#### EXERCISE GOAL:
Take the material below and output exactly the run of lines from the one containing "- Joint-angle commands" down to the one containing "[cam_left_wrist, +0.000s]", with both included.

#### DATA:
****************************************

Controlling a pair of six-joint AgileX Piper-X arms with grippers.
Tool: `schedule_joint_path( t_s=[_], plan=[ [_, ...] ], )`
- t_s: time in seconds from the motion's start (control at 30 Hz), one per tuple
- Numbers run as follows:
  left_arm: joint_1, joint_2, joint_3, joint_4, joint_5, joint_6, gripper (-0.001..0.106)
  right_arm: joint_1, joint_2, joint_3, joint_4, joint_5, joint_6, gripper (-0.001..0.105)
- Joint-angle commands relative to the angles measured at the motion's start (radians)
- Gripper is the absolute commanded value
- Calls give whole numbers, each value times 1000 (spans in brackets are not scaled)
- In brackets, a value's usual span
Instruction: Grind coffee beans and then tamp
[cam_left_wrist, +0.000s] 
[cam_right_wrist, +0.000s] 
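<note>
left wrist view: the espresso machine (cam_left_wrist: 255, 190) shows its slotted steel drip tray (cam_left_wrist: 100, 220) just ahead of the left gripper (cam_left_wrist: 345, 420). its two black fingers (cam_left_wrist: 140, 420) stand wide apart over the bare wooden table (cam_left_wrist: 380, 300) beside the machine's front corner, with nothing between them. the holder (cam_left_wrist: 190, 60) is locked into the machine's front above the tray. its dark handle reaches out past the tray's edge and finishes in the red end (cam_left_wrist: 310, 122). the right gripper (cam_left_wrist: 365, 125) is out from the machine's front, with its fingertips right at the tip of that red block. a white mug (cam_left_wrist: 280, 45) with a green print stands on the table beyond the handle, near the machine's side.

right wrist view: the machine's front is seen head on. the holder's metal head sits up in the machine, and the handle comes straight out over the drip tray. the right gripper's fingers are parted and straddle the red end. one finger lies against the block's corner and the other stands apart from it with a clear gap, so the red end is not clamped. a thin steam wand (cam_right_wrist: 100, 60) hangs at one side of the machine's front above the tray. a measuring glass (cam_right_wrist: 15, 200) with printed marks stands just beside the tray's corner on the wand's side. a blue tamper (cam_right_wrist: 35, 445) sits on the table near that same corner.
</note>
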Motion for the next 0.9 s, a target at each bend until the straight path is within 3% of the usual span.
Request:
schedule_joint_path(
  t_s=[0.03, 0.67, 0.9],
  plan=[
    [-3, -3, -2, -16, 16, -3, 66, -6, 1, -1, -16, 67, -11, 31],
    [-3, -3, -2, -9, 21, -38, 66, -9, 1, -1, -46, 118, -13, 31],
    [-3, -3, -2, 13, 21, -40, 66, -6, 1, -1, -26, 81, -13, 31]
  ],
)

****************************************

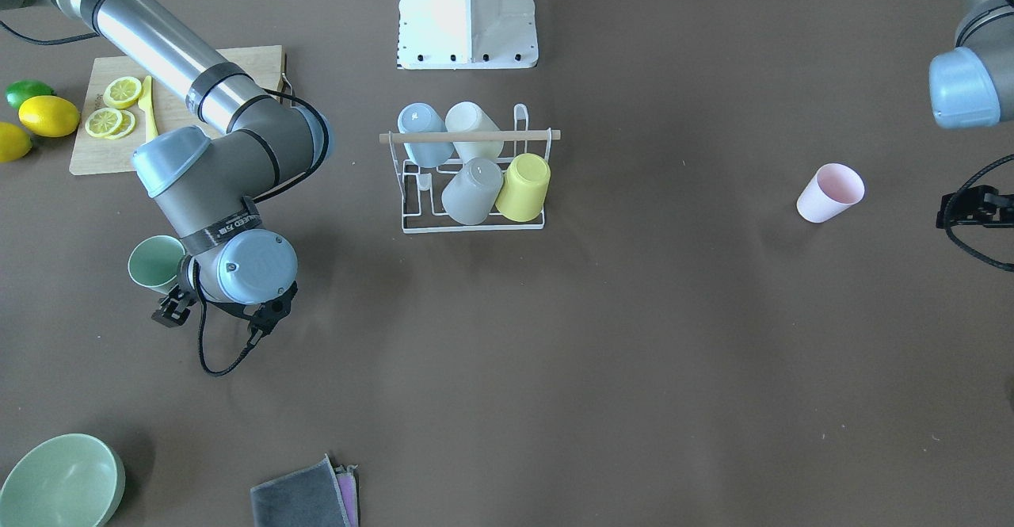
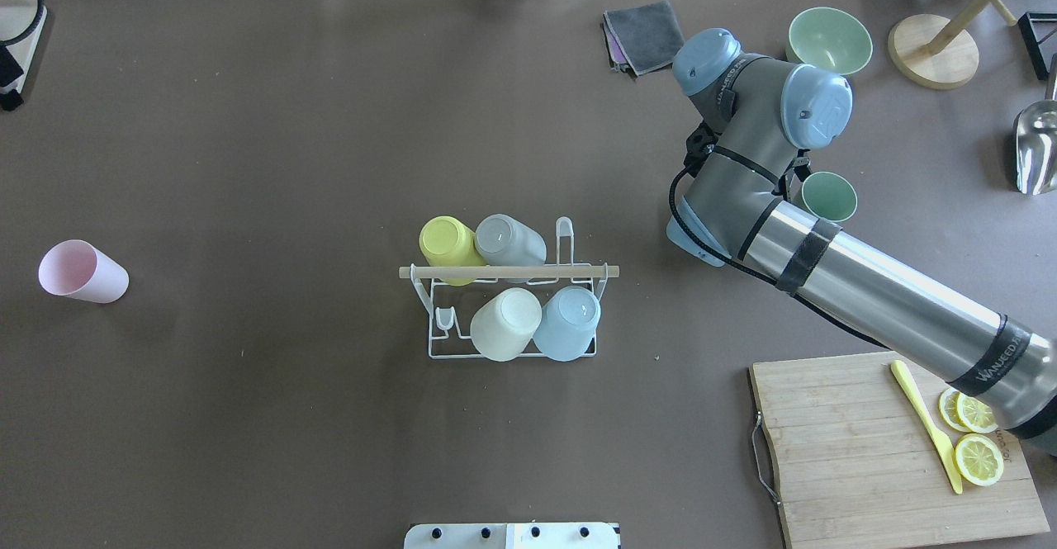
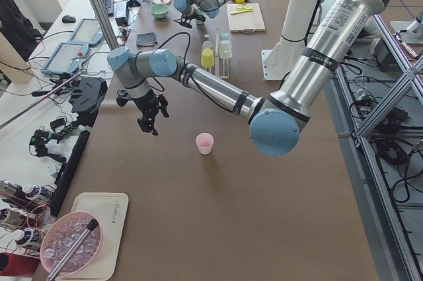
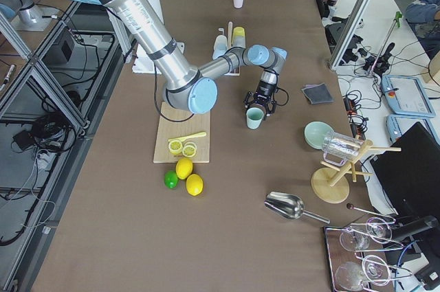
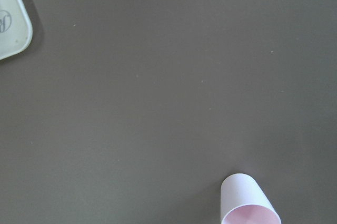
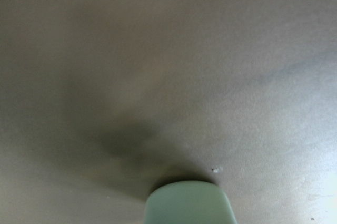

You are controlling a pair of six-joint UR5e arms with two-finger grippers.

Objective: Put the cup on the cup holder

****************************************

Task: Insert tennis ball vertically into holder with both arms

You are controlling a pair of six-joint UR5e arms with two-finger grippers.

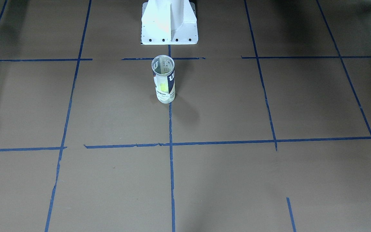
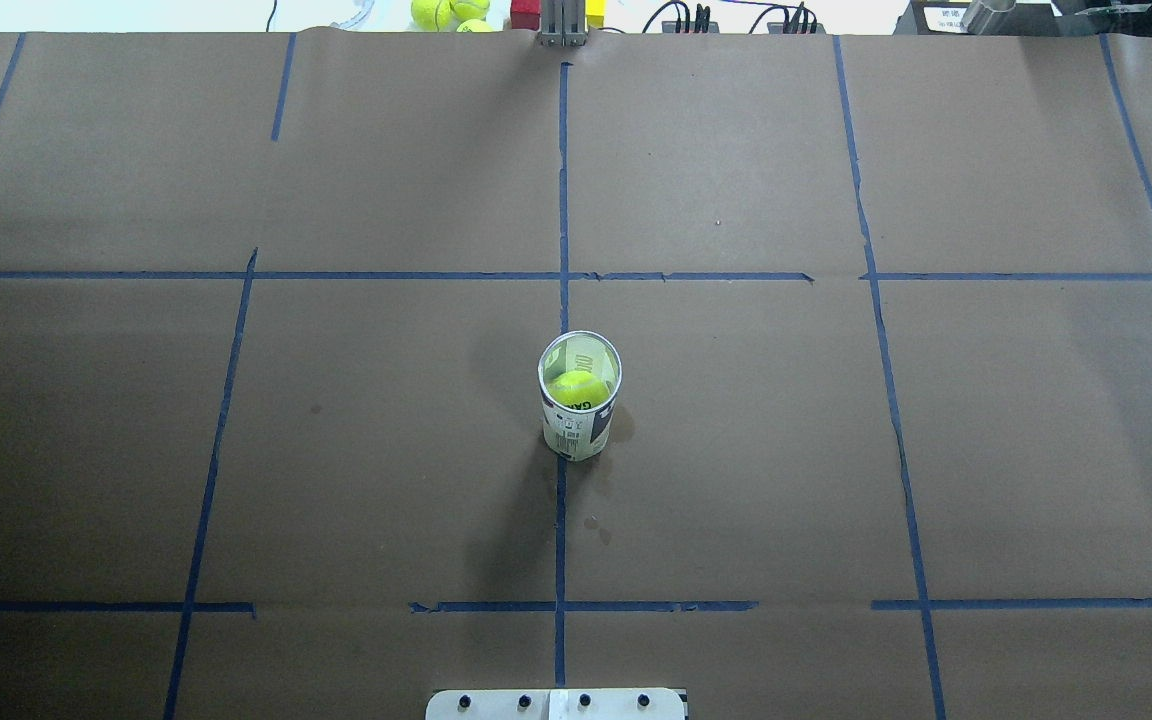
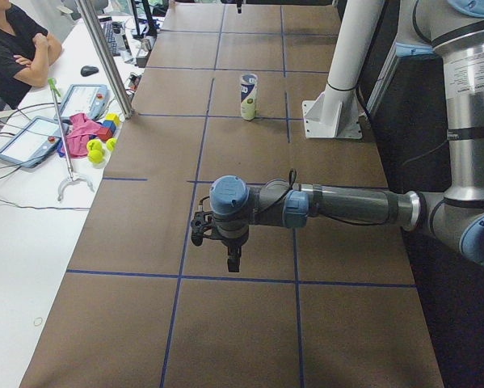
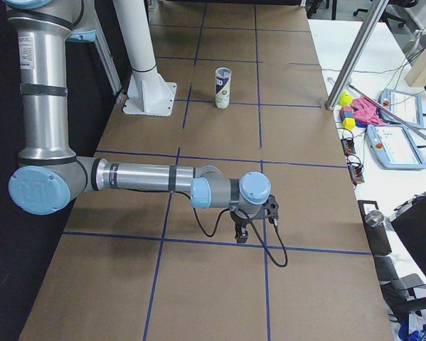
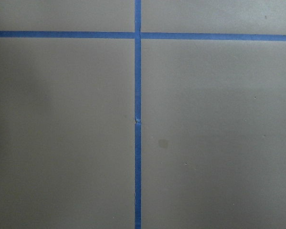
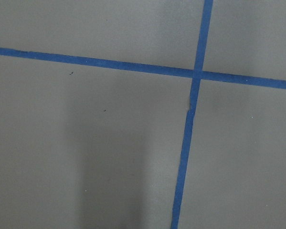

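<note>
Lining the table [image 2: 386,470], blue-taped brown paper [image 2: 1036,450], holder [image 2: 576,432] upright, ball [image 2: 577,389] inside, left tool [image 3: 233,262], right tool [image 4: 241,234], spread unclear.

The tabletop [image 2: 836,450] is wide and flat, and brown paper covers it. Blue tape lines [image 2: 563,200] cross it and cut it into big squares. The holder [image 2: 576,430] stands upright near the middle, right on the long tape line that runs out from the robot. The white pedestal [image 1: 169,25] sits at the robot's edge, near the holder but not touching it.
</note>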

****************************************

#### TASK RESULT:
- Joint-angle commands relative to the angles measured at the motion's start (radians)
- Gripper is the absolute commanded value
- Calls give whole numbers, each value times 1000 (spans in brackets are not scaled)
- In brackets, a value's usual span
Instruction: Grind coffee beans and then tamp
[cam_left_wrist, +0.000s] 

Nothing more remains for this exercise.